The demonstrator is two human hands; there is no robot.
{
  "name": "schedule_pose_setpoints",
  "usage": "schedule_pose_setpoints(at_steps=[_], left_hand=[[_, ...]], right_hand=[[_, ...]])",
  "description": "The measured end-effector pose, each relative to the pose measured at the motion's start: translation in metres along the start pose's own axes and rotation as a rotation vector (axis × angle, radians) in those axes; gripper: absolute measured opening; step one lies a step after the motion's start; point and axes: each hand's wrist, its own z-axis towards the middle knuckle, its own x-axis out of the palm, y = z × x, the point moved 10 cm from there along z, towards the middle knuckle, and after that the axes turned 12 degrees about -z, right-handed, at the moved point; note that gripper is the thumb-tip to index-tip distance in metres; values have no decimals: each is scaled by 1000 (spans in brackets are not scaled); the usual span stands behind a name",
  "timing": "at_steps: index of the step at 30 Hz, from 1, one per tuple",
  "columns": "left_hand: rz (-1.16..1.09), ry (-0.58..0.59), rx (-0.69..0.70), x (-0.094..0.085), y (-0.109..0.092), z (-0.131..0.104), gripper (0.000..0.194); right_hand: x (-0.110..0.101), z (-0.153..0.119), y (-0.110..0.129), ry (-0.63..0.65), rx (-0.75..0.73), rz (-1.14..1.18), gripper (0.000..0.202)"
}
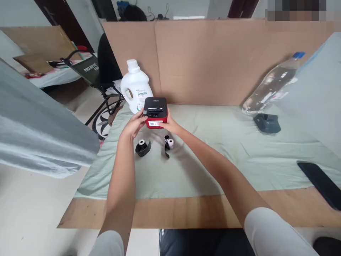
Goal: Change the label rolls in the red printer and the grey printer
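As we hold the black-and-red device [156, 113] before the white jug [137, 87], we cannot tell whether it touches the pale green cloth [207, 153]. Nearer us on that cloth lie white rolls [171, 143] and black strips [144, 151]; behind, a cardboard panel [210, 60] stands upright, with a folding chair [89, 69] to its left. Our left hand [134, 124] and right hand [171, 124] clasp the device from opposite sides, thumbs towards us, forearms [121, 181] stretched forward and converging.

One device [155, 107], two bottles [136, 85], perhaps two white rolls [171, 143] show.
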Motion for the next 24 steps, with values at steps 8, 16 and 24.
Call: schedule_pose_setpoints(at_steps=[8,16,24], left_hand=[[237,358,390,164,-14,-92,86],[121,423,285,226,109,-176,95],[231,384,305,229,148,-209,85]], right_hand=[[-164,-114,109,-311,-179,-240,101],[-218,-258,89,-434,20,-439,103],[-216,-306,53,-421,49,-362,98]])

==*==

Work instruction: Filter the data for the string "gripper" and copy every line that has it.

Result of the exercise:
  "description": "The measured end-effector pose, each relative to the pose measured at the motion's start: translation in metres along the start pose's own axes and rotation as a rotation vector (axis × angle, radians) in those axes; gripper: absolute measured opening; step one lies a step after the motion's start; point and axes: each hand's wrist, its own z-axis towards the middle knuckle, its own x-axis out of the palm, y = z × x, the point moved 10 cm from there along z, towards the middle knuckle, and after that the axes turned 12 degrees about -z, right-handed, at the moved point; note that gripper is the thumb-tip to index-tip distance in metres; values have no decimals: each is scaled by 1000 (spans in brackets are not scaled); the usual span stands behind a name",
  "columns": "left_hand: rz (-1.16..1.09), ry (-0.58..0.59), rx (-0.69..0.70), x (-0.094..0.085), y (-0.109..0.092), z (-0.131..0.104), gripper (0.000..0.194); right_hand: x (-0.110..0.101), z (-0.153..0.119), y (-0.110..0.129), ry (-0.63..0.65), rx (-0.75..0.73), rz (-1.14..1.18), gripper (0.000..0.202)"

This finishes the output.